The Tennessee legislature nominated Jackson for President in 1822. It also elected him U.S. Senator again.

By 1824, the Democratic-Republican Party had become the only functioning party. Its Presidential candidates had been chosen by an informal Congressional nominating caucus, but this had become unpopular. In 1824, most of the Democratic-Republicans in Congress boycotted the caucus. Those that attended backed William H. Crawford for President and Albert Gallatin for Vice President.
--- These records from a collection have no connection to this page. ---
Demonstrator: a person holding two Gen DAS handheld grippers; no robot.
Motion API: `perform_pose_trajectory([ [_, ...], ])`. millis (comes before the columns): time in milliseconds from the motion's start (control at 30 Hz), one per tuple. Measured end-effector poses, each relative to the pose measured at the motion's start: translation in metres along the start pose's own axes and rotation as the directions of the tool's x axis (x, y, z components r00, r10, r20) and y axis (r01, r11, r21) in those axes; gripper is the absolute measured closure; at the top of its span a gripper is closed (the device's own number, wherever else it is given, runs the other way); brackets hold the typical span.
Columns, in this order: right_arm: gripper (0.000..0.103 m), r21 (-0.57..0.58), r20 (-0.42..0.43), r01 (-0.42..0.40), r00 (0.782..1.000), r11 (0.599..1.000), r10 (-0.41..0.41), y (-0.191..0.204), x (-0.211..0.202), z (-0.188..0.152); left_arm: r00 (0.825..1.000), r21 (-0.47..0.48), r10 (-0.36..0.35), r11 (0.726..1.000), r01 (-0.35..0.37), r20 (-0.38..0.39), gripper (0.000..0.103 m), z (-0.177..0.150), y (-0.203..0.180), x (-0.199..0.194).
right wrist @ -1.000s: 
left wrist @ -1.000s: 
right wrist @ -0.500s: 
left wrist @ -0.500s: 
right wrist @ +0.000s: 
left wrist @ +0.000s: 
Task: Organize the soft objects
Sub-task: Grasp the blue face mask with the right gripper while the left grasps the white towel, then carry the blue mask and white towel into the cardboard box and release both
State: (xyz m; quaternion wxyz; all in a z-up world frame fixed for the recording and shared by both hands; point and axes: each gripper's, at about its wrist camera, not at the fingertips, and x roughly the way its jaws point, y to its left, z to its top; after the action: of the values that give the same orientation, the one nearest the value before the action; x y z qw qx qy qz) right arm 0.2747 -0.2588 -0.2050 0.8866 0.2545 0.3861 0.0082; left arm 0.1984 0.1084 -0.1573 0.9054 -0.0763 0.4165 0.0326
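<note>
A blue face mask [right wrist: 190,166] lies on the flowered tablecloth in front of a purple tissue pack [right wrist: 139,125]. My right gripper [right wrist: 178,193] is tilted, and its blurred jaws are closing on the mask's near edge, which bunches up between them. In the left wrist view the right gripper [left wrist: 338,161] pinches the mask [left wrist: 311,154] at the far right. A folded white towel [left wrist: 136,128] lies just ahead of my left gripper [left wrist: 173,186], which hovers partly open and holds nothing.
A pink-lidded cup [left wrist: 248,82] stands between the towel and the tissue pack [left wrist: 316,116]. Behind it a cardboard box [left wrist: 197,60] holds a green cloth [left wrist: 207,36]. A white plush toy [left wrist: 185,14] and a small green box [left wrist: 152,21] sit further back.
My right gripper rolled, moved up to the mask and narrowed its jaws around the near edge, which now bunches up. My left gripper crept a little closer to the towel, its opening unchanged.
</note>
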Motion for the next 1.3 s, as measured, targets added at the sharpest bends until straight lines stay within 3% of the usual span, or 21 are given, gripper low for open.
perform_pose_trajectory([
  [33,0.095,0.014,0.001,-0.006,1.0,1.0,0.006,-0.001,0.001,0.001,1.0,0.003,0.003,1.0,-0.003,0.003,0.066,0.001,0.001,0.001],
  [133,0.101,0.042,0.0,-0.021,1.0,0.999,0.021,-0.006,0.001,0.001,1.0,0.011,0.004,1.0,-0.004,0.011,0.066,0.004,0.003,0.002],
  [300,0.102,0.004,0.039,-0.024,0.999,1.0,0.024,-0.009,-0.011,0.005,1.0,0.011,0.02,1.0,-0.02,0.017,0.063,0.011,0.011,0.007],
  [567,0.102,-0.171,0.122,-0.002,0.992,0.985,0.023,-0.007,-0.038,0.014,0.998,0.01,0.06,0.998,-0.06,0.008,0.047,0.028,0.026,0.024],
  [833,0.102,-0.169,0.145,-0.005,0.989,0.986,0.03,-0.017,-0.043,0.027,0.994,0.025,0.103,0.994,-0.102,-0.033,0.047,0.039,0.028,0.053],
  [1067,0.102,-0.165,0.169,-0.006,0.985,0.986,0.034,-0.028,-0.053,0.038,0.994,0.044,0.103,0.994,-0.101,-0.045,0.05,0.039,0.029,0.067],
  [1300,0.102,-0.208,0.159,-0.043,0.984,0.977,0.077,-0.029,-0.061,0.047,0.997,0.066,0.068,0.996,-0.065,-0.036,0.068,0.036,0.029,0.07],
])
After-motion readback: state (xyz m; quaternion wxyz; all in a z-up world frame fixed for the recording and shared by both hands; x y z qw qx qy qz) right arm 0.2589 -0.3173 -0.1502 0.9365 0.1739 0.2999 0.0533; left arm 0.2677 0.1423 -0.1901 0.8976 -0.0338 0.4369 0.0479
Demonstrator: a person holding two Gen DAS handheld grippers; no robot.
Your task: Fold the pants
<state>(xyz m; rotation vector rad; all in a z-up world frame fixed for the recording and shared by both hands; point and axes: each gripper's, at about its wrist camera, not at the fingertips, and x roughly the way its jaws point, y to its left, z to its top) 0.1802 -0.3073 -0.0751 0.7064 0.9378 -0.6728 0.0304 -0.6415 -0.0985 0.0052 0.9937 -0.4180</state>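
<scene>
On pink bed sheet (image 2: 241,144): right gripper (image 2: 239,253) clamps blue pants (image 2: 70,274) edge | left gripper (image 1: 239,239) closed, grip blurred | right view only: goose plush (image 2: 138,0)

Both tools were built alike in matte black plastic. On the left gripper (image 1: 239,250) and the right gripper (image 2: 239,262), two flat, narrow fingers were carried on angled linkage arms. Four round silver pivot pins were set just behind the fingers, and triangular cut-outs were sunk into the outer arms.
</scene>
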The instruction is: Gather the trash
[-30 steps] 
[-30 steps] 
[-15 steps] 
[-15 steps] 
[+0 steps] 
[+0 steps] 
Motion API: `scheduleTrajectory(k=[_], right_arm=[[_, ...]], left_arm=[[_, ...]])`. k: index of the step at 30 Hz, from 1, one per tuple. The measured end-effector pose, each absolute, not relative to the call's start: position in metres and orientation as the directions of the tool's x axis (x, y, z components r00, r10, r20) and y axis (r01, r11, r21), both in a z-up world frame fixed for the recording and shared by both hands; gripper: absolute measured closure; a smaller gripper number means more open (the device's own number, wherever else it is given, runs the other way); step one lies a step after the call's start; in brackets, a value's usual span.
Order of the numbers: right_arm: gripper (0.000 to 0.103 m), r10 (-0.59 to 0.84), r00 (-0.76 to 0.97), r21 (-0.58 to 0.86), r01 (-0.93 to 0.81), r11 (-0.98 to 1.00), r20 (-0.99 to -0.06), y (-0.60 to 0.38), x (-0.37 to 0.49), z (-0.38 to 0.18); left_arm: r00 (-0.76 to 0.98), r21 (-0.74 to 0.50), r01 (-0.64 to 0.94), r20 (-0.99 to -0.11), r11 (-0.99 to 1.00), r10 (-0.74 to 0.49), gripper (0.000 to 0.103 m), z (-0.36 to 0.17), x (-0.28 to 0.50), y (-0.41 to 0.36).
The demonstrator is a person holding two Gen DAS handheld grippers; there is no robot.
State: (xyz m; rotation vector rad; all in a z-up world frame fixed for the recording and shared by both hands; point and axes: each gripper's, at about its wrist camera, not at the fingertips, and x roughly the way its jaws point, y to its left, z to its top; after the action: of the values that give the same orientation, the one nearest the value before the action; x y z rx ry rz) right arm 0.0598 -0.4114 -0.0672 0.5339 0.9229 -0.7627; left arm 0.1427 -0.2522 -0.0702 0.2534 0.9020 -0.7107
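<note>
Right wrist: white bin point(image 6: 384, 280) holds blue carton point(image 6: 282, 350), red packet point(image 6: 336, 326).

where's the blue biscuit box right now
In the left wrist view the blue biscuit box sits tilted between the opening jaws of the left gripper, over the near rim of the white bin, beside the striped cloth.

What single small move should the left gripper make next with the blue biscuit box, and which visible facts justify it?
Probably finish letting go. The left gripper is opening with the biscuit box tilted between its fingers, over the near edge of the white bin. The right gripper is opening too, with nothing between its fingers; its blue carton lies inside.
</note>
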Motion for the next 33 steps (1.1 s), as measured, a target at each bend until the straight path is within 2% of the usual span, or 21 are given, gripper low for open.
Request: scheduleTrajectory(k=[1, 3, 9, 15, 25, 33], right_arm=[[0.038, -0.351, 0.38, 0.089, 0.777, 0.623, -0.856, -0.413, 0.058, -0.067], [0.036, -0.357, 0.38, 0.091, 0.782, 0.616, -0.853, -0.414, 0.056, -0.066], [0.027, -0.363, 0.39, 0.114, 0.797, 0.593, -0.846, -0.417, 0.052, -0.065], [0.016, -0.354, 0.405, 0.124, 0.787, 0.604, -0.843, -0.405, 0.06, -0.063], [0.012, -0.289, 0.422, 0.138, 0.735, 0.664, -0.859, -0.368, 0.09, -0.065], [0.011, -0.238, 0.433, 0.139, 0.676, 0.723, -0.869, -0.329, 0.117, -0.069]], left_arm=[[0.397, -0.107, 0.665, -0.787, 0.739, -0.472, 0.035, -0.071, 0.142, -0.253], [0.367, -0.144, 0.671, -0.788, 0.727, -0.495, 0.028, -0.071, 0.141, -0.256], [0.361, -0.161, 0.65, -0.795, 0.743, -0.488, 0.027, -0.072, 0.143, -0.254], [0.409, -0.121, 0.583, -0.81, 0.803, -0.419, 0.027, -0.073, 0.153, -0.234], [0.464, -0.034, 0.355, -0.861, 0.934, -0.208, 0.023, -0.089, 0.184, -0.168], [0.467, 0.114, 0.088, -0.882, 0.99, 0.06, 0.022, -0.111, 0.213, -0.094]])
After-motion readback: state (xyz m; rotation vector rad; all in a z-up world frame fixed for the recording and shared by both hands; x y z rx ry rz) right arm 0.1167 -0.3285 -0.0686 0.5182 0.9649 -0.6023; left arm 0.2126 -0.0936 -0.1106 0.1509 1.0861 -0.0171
A convention in Pennsylvania nominated Jackson for President a month later, on March 4. Gallatin criticized Jackson as "an honest man and the idol of the worshippers of military glory, but from incapacity, military habits, and habitual disregard of laws and constitutional provisions, altogether unfit for the office."[9] Thomas Jefferson, who would later write to William Crawford in dismay at the outcome of the election,[10] wrote to Jackson in December of 1823:

"I recall with pleasure the remembrance of our joint labors while in the Senate together in times of great trial and of hard battling, battles indeed of words, not of blood, as those you have since fought so much for your own glory & that of your country; with the assurance that my attamts continue undiminished, accept that of my great respect & consideration."[11]

Biographer Robert V. Remini said that Jefferson "had no great love for Jackson." Daniel Webster wrote that Jefferson told him in December of 1824 that Jackson was a dangerous man unfit for the presidency. [12] Historian Sean Wilentz described Webster's account of the meeting as "not wholly reliable."[13]

The result of the election was confused. Besides Jackson and Crawford, John Quincy Adams and House Speaker Henry Clay were also candidates. Jackson received the most popular votes (but not a majority, and four states had no popular ballot). The Electoral votes were split four ways, with Jackson again having a plurality. Since no candidate received a majority, the election was made by the House of Representatives, which chose Adams. Jackson denounced this result as a "corrupt bargain" because Clay gave his support to Adams, who later appointed Clay as Secretary of State. Jackson called for the abolition of the Electoral College in his first annual message to Congress as President.[14] Jackson's defeat burnished his political credentials, however, since many voters believed the "man of the people" had been robbed by the "corrupt aristocrats of the East."